It’s Going to Take Years to Train Another Generation of Federal Workers
Well, this seemed particularly well-timed. The world—not to mention Delta flights to Toronto—has turned upside down. From CNN:
An exact number of firings is not yet known, but the head of the Professional Aviation Safety Specialists, AFL-CIO, said that “several hundred” workers started getting firing notices on Friday—and that they could even be barred from FAA facilities Tuesday after the federal holiday. CNN has reached out to the FAA for comment.
One of the many troublesome results of the members of the DOGE body declaring the Red Hour in the bureaucracy is the clear-cutting of probationary workers throughout the executive branch. The probationary workers are easier targets of opportunity, having fewer protections under current regulations. From CBS News:
The decision on probationary workers, who generally have less than a year on the job, came from the Office of Personnel Management, which serves as a human resources department for the federal government. The notification was confirmed by a person familiar with the matter, who spoke on condition of anonymity because they were not authorized to discuss it publicly.
Even workers in the personnel office itself were not immune: Dozens of probationary employees at OPM were told on a Thursday afternoon group call that they were being dismissed and then instructed to leave the building within a half-hour, according to another person who likewise spoke on condition of anonymity.
So many of the people being peremptorily—and, in many cases, insultingly—fired are young people still anxious to make careers in public service. Social media is replete these days with victims of the purge who explain that they have lost the jobs they have wanted to have for their entire lives. Among other things, this means that if we ever come out of this excursion into Bedlam, which is no sure thing, it’s going to take years to train another generation of federal workers—years to train new FAA personnel, years to train new personnel for the Forest Services, years to train new meat inspectors, years to train new nuclear inspectors. ProPublica ran a report about the effects of these firings on wildfire safety.
ProPublica spoke to a dozen firefighters and others who assist with the federal wildfire response across the country and across agencies. They described a range of immediate impacts on a workforce that was already stressed by budgetary woes predating the Trump administration. Hiring of some seasonal workers has stalled. Money for partner nonprofits that assist with fuel-reduction projects has been frozen. And crews that had traveled to support prescribed burns in Florida were turned back, while those assisting with wildfire cleanup in California faced confusion over how long they would be allowed to do that work.

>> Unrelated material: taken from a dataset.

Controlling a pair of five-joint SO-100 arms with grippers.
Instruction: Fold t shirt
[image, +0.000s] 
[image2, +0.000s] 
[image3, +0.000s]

A national firefighting leadership training program that McLane was set to attend was canceled on short notice, he said. McLane acknowledged that federal firefighting agencies need a major overhaul, noting that his crew was downsized 30% by pre-Trump administration cuts. But the current confusion could further impact public safety because of the lack of clear leadership and the disrupted preparations for wildfire season. “Wildfire doesn’t care about our bureaucratic calendar,” McLane said.
Regardless of right-wing mythology, these people are not loafers leaning on their shovels eight hours a day. Most of them are trained professionals doing hard, and occasionally dangerous, work. Many of them are underpaid and overworked. And now they’re beset by a plague of undertrained postadolescents in cargo shorts who don’t know what nuclear safety inspectors do, or that the title of a report containing the word gender really was mostly a study of trees in Brazil, or that there aren’t actually 150-year old people collecting Social Security.
“Close enough for government work,” didn’t used to be this much of a joke.